- Decide to Evaluate ADHD or Refer for Neurodevelopmental Psychological Testing and/or Other Providers
Clinicians should determine if they believe they can provide an ADHD evaluation or not. Diagnostically complex presentations may require more comprehensive neurodevelopmental testing or diagnostic services by other clinicians to determine if they have true ADHD and/or other conditions.
- Explain the Evaluation Process
If an evaluation will occur, clinicians should explain the details about the testing process, including how many sessions this may require, expectations about parental participation, and if a letter will be sent to the child’s physician, other providers, and/or school.
- Conduct the Clinical Diagnostic ADHD Interview
This may take one or more sessions to complete.
- Use ADHD and Other Measures
The use of standardized rating scales and measures from multiple sources is an important component of an evidence-based ADHD evaluation. Rating forms can be very helpful in determining if unwanted symptoms and behaviors are at statistically significant levels above the expected age-based norms. Measures should be given to parents, teachers, and children/adolescents.
- Screen for Other Possible Conditions
To improve diagnostic accuracy, medical, sleep, neurodevelopmental, sensory processing, psychological, trauma, and fetal substance exposure conditions should be explored to identify those that may coexist with true ADHD or cause ADHD-like symptoms when true ADHD does not exist. Clinicians can use the Comprehensive Diagnostic ADHD Screening System (CDASS) checklists from the book Evaluating ADHD in Children and Adolescents to screen for these conditions. CDASS checklists can also help to identify the types of ADHD, suggestive ADHD indicators, risk factors associated with ADHD, and common coexisting conditions with ADHD.
If there are other possible conditions, referrals can be made to other providers. This can be helpful with diagnostically complex presentations and when evaluators are unclear if true ADHD and/or other conditions exist. Other evaluations include:
- Psychological testing by clinical psychologists (to explore trauma, psychological conditions, and giftedness)

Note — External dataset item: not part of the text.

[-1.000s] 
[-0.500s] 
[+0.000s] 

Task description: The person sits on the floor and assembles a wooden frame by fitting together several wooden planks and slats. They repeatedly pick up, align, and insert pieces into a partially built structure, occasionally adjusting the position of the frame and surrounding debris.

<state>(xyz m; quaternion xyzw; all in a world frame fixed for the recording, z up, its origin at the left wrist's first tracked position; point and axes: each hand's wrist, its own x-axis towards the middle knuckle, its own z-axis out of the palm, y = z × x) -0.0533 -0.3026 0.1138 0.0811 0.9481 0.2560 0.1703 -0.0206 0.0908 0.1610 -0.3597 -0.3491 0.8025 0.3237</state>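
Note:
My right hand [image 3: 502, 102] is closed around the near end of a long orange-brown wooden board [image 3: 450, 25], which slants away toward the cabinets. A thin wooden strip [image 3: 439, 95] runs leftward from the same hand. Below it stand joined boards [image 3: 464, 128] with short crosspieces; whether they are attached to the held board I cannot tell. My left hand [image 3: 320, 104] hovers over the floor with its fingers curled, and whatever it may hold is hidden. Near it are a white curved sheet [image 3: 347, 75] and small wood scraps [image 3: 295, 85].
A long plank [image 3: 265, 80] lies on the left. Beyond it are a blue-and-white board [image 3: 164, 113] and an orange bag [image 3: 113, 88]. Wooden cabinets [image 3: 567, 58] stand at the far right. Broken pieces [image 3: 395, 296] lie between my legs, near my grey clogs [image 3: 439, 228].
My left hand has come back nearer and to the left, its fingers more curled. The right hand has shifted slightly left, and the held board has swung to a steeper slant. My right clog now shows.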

- Neurodevelopmental assessments by neuropsychologists (for ADHD, learning disorders, non-verbal learning disorder, intelligence levels, autism, processing speed and other neurodevelopmental concerns),
- Occupational therapy evaluations (for sensory processing and motor coordination conditions)
- Speech-language pathologist evaluations (for speech deficits and expressive language issues)
- Developmental or behavioral optometrist evaluations (for visual processing deficits)
- Audiologist evaluations (for auditory processing deficits)
- Ears, Nose, and Throat (ENT) physician examinations (to explore sleep apnea, chronic mouth breathing, allergies, and congestion)
- Sleep studies (for sleep-disordered breathing and other sleep conditions)
- Autism and fetal alcohol spectrum disorder evaluations by neurodevelopmental specialists
- Neurologist examinations (for head injuries, seizures, and tic disorders)
- Medical examinations by developmental or primary care physicians (to rule out certain medical conditions, including vision and hearing problems, asthma, allergies, hypoglycemia, diabetes, anemia, thyroid disorders, toxic heavy metal exposure, food allergies and sensitivities, chronic pain conditions, and deficiencies in zinc, iron, magnesium, and B and D vitamins).
- Obtain School Information
Information about grades, academic and learning difficulties, and behavioral problems may be received from parental reports, school documents, or contact with school staff.
- Obtain Prior Behavioral Health Diagnostic and Treatment Information (if this exists)
- Synthesize and Formulate Findings
After obtaining the information from the evaluation process, clinicians should decide if the child or teen has true ADHD and/or other conditions. Coexisting conditions are common with ADHD, can worsen true ADHD, and can make the diagnostic process more difficult. Some conditions can cause ADHD-like presentations when true ADHD does not exist. Clinicians will need to determine if other evaluation and clinical services now needed. Treatment recommendations should be provided as well. Evaluators should take time to conceptualize and organize their findings so they can present these to families and share their findings with other providers and schools in letters.
- Review ADHD Evaluation Results and Recommendations With the Family
Clinicians should discuss their findings and recommendations. If other conditions are suspected, clinicians should explain their concerns and make referrals for additional diagnostic and treatment services.
- Write Letters to Child’s Primary Care Physician, Other Providers, and School
If desired by the family and after release of information forms are obtained, clinicians can share their findings in letters with appropriate others as a best practice. Evaluation letters to physicians and other providers can include evaluation results, full diagnoses and possible other rule-out conditions, and recommendations for additional diagnostic services from additional providers and treatment. Evaluators can also suggest physicians explore a number of specific medical conditions that may cause ADHD-like symptoms or coexist with true ADHD (see these listed in number 5 above). Letters to schools can include the student’s conditions, school difficulties, and recommendations for the school to conduct a case study or psychoeducation evaluation to determine if the student is eligible for a 504 Plan or Individual Education Program (IEP).